_WHAT IS EXPECTED_. The answer must be one number: how many lines below contain the word "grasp".

Saved entries:
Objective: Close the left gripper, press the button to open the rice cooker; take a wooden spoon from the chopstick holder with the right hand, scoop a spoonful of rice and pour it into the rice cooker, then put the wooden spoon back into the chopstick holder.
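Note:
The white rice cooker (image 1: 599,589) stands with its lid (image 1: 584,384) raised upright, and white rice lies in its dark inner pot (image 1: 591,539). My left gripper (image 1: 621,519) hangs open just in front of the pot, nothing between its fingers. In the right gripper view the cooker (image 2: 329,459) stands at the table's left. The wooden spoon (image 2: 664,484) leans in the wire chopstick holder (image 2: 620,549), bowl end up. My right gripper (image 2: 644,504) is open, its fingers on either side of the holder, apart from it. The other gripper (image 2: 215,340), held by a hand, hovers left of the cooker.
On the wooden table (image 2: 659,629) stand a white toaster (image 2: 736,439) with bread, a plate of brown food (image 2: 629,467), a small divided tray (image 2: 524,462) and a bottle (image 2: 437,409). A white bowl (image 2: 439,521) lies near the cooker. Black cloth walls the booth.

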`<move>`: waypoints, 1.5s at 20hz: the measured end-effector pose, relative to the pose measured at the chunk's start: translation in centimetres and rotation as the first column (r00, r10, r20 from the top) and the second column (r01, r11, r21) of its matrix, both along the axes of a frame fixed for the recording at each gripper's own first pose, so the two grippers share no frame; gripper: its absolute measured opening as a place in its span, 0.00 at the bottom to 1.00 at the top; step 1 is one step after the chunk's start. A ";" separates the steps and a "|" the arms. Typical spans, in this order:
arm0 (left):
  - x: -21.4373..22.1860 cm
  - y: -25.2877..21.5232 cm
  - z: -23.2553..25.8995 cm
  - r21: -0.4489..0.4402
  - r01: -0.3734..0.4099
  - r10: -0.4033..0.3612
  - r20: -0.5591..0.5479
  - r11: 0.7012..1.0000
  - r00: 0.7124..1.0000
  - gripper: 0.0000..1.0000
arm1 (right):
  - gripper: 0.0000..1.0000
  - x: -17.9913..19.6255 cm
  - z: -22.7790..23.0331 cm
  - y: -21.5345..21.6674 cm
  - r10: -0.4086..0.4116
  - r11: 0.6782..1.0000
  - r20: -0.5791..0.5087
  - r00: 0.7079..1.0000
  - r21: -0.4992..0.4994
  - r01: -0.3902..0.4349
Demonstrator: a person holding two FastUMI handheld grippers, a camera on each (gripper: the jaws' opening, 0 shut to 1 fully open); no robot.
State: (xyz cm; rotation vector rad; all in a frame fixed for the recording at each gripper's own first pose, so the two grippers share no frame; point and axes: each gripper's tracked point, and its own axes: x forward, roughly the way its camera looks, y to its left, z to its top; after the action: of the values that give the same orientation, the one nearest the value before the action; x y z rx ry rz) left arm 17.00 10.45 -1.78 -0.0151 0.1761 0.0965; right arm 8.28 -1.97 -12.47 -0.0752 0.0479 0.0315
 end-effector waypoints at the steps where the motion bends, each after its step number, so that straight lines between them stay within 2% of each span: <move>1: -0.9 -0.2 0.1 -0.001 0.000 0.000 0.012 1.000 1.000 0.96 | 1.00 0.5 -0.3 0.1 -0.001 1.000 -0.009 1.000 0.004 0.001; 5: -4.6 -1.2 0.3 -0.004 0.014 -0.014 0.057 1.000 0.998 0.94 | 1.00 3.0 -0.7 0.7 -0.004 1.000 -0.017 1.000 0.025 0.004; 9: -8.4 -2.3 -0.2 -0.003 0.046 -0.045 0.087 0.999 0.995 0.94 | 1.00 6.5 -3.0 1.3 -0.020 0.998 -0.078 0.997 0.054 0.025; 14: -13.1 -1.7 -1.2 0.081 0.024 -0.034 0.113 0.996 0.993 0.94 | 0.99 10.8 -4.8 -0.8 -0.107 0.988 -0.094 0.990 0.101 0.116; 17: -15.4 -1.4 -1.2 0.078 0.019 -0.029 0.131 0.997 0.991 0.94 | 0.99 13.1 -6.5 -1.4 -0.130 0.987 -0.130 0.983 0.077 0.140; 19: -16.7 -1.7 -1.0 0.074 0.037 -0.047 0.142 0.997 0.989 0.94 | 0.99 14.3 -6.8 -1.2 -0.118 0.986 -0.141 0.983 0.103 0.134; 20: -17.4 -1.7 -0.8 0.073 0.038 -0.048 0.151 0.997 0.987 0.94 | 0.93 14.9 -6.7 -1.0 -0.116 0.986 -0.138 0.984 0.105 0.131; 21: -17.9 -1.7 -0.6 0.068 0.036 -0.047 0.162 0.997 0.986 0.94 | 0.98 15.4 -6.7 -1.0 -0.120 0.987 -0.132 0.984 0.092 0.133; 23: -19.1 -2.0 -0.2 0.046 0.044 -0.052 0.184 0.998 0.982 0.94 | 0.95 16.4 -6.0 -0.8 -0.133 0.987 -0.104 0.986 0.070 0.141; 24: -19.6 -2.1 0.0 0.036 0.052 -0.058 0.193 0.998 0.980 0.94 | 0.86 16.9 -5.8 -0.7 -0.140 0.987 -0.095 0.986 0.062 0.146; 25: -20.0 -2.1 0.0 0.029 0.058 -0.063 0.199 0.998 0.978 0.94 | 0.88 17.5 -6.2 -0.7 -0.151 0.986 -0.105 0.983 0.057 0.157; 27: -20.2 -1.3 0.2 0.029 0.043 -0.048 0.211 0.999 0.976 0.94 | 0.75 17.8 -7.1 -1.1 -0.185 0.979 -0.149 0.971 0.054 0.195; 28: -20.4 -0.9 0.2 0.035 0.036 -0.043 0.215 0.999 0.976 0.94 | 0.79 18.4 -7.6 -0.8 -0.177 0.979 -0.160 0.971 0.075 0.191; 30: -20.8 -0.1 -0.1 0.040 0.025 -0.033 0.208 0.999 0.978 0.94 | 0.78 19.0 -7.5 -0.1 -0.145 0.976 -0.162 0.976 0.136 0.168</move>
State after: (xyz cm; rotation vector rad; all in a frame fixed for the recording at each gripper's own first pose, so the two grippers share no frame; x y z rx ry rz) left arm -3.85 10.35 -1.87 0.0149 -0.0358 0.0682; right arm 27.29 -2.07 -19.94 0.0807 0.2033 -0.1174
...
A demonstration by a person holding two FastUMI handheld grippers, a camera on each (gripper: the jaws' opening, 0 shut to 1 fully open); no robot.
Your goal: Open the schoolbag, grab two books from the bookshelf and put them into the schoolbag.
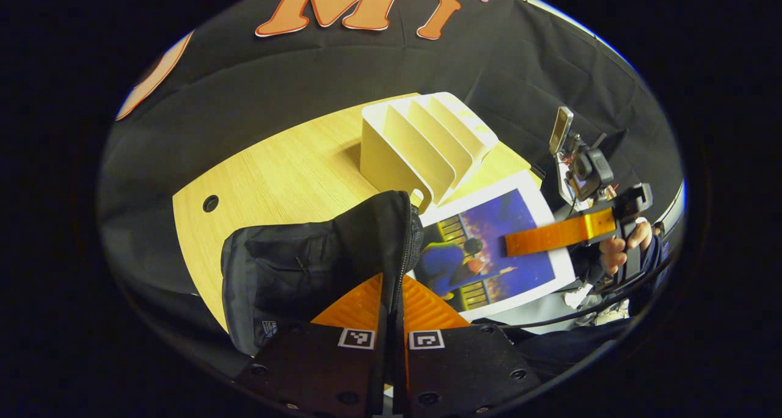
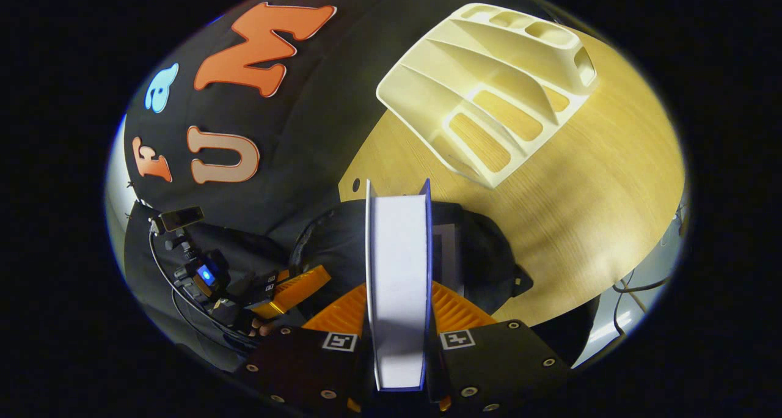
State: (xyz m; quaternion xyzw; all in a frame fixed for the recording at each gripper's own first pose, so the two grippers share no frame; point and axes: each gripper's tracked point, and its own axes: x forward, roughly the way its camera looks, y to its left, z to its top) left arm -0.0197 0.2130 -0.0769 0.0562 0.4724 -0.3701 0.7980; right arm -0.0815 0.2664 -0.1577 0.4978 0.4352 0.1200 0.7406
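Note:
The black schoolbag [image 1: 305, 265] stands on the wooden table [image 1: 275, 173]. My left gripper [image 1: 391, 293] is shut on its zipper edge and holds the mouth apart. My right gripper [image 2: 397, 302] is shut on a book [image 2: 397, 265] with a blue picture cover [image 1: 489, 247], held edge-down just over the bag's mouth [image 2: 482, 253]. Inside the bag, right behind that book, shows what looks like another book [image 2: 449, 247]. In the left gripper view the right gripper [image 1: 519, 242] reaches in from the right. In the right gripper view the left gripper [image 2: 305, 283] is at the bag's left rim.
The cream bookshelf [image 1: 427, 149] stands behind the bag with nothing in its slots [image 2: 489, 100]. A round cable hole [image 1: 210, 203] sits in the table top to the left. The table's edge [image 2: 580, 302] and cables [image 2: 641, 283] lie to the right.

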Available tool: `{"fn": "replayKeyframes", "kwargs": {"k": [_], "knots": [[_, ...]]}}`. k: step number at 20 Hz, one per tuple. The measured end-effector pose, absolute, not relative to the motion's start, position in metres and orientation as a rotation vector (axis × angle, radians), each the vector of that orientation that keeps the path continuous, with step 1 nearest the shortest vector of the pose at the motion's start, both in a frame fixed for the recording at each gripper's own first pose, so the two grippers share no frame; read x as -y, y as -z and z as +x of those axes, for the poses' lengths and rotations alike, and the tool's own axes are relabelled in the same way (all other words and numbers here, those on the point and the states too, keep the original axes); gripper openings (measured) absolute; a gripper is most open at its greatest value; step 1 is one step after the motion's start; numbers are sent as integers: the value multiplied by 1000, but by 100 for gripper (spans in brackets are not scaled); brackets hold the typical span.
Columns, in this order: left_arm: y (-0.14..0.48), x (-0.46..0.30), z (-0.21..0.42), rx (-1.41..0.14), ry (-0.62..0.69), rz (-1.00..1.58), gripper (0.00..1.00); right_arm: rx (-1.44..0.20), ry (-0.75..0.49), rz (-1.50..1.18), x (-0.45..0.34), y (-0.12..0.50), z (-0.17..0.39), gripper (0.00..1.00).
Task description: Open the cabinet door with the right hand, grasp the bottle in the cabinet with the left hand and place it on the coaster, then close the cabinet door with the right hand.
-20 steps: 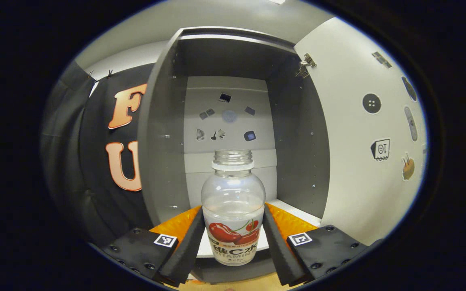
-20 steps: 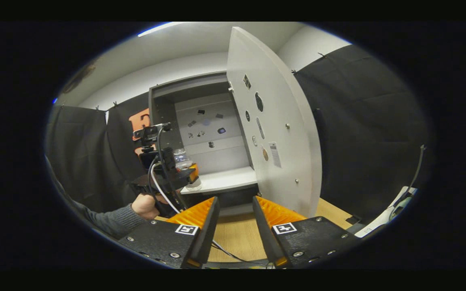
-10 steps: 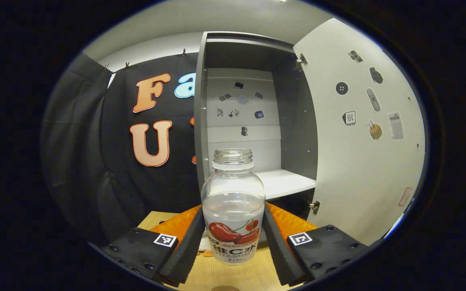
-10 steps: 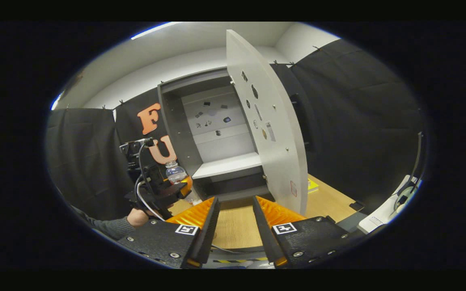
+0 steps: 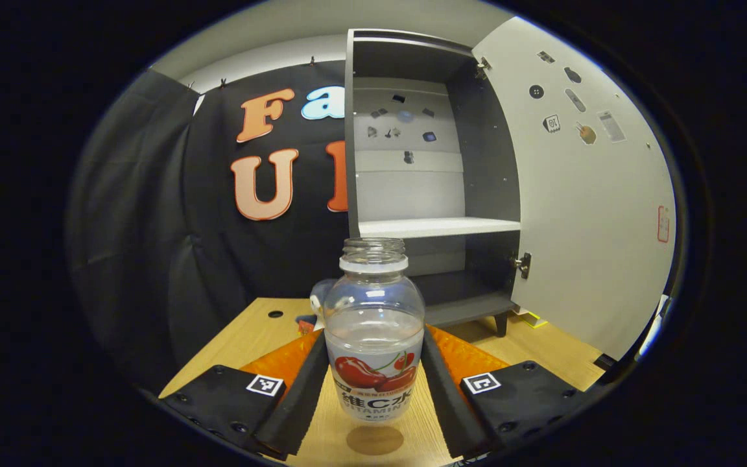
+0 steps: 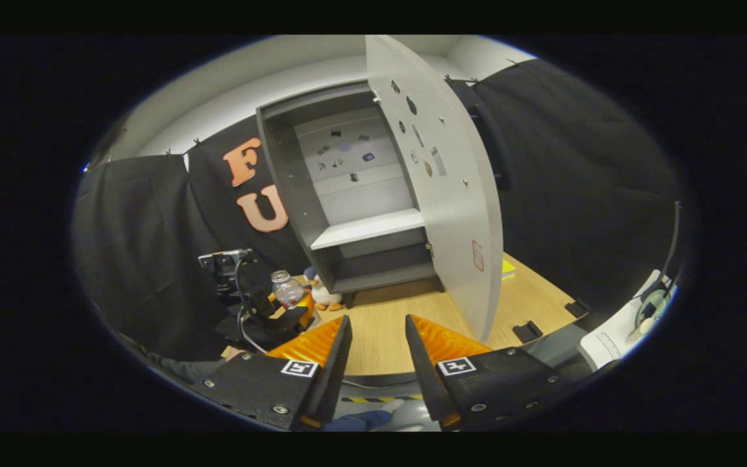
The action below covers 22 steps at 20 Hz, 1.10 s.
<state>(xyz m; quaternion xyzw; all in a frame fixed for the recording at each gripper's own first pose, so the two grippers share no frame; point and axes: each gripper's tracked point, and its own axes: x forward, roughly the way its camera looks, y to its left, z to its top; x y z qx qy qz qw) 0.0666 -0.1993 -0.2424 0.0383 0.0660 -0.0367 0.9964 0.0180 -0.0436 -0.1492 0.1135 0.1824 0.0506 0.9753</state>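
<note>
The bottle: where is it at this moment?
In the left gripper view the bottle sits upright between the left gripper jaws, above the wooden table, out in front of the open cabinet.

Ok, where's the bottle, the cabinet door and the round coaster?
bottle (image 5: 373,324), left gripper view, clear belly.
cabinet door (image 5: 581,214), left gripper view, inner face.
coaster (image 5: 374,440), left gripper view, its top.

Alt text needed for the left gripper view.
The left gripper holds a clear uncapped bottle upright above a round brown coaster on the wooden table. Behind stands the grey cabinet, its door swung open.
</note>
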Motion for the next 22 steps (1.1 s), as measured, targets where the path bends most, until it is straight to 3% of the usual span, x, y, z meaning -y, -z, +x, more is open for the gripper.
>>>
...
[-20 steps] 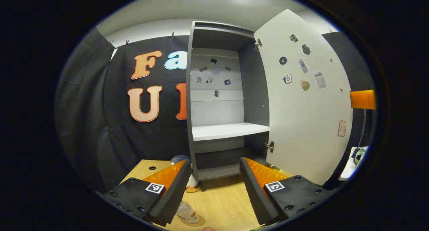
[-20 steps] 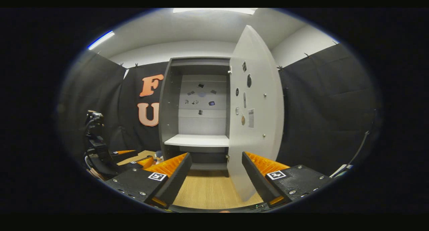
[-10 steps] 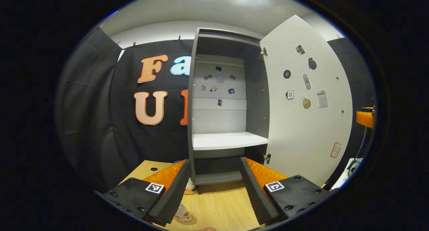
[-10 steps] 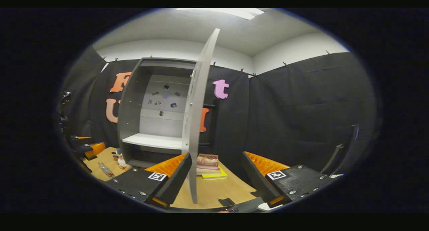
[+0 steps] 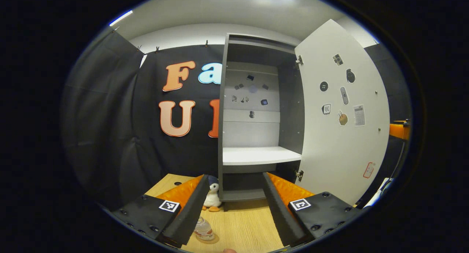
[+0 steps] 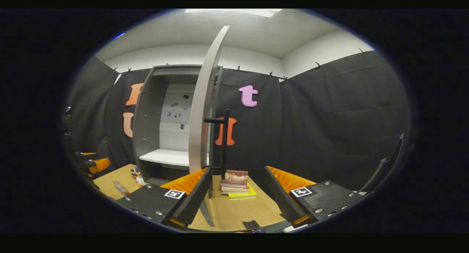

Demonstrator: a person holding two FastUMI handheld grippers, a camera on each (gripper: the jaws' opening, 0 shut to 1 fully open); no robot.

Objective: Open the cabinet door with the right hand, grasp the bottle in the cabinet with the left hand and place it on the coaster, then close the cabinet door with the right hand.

_EXERCISE OUTPUT_. 2